→ Supplied data
════════════════

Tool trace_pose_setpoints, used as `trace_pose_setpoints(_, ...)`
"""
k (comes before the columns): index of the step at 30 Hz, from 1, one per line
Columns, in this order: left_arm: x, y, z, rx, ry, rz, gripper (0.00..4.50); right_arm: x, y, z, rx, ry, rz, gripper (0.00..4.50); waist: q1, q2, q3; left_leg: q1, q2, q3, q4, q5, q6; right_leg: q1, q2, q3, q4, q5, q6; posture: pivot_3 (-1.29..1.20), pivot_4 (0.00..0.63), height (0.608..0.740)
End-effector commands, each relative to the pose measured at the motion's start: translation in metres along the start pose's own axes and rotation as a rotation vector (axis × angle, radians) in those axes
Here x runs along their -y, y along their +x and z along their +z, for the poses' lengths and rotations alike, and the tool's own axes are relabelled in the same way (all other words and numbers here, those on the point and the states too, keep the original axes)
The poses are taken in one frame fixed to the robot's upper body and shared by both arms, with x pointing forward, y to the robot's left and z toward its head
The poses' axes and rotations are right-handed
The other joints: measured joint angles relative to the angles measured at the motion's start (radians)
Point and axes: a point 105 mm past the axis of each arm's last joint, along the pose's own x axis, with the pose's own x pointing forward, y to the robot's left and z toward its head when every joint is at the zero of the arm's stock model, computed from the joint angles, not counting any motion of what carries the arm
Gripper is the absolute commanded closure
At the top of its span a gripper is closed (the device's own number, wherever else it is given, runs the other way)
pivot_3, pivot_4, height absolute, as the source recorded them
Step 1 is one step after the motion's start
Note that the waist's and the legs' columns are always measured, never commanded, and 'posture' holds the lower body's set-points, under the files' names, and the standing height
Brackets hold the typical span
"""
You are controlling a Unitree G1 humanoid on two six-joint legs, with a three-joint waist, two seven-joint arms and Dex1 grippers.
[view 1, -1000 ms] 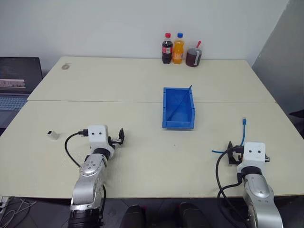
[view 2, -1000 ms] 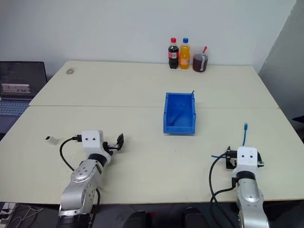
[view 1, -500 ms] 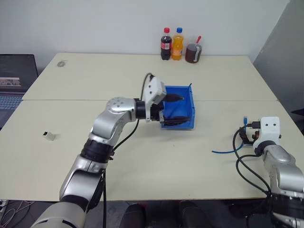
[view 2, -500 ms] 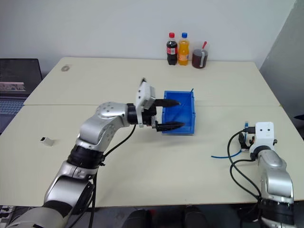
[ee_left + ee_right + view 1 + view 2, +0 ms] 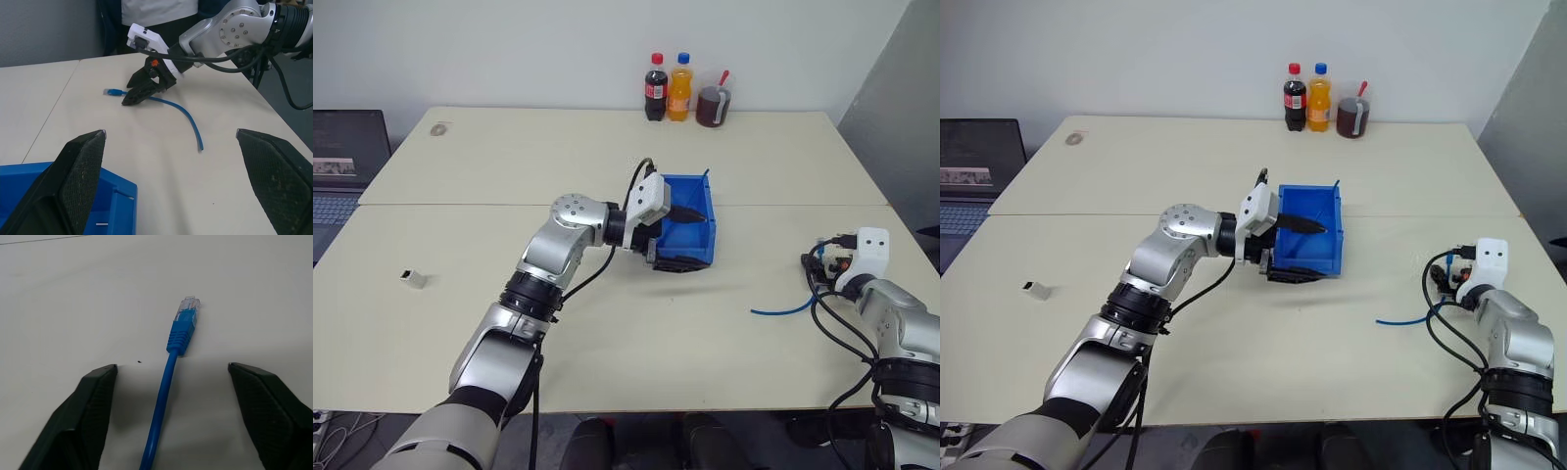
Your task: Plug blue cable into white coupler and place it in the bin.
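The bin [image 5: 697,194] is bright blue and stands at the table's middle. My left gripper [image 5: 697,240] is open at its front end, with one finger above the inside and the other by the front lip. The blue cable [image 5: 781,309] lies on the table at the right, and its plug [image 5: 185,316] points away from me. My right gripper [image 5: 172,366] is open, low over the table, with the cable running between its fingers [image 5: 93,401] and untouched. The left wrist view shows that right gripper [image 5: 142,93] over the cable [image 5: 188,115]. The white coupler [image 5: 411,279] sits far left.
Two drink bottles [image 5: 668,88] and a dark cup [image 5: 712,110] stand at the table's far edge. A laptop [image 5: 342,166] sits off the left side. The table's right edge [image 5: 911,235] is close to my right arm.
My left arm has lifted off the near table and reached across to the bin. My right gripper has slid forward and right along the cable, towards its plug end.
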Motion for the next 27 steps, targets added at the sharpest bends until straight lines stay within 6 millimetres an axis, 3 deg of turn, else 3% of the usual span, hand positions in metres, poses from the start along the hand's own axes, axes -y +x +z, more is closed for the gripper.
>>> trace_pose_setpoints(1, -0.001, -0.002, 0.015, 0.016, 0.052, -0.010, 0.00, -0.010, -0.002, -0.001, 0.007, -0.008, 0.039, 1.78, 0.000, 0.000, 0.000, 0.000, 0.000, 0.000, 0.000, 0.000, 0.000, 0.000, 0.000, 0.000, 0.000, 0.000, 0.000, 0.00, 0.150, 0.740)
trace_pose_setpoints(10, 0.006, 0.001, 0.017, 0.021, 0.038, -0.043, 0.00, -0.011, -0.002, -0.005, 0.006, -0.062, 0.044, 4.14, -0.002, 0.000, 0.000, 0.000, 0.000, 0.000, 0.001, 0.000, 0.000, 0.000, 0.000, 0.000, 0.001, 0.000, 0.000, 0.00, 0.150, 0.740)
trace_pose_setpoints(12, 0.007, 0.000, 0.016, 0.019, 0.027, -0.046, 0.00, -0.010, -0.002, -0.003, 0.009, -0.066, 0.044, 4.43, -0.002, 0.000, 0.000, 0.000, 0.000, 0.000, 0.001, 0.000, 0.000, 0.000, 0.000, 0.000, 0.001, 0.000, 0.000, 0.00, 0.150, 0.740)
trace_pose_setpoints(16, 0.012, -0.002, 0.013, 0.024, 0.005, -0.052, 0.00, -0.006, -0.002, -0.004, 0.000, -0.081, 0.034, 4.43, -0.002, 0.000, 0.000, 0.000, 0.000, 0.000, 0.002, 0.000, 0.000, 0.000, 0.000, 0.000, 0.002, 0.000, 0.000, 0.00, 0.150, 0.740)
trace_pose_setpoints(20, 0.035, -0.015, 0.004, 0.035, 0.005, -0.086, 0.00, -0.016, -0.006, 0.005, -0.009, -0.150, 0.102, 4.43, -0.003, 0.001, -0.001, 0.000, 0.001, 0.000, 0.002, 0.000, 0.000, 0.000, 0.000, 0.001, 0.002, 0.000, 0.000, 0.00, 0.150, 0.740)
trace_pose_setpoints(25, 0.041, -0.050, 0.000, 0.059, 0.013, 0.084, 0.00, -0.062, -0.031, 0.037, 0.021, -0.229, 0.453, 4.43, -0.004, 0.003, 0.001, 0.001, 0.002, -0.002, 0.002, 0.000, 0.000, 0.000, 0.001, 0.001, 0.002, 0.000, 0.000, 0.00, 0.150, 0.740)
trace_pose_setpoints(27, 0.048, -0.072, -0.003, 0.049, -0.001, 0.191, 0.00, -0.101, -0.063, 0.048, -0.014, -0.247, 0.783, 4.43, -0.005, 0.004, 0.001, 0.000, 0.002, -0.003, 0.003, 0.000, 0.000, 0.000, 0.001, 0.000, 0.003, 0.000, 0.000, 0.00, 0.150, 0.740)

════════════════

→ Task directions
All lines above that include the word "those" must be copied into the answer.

→ Answer below
End-effector commands, each relative to the pose measured at the motion's start: translation in metres along the start pose's own axes and rotation as a rotation vector (axis × angle, radians) in those axes
Here x runs along their -y, y along their +x and z along their +z, for the poses' lengths and rotations alike, and the tool's own axes are relabelled in the same way (all other words and numbers here, those on the point and the states too, keep the original axes)

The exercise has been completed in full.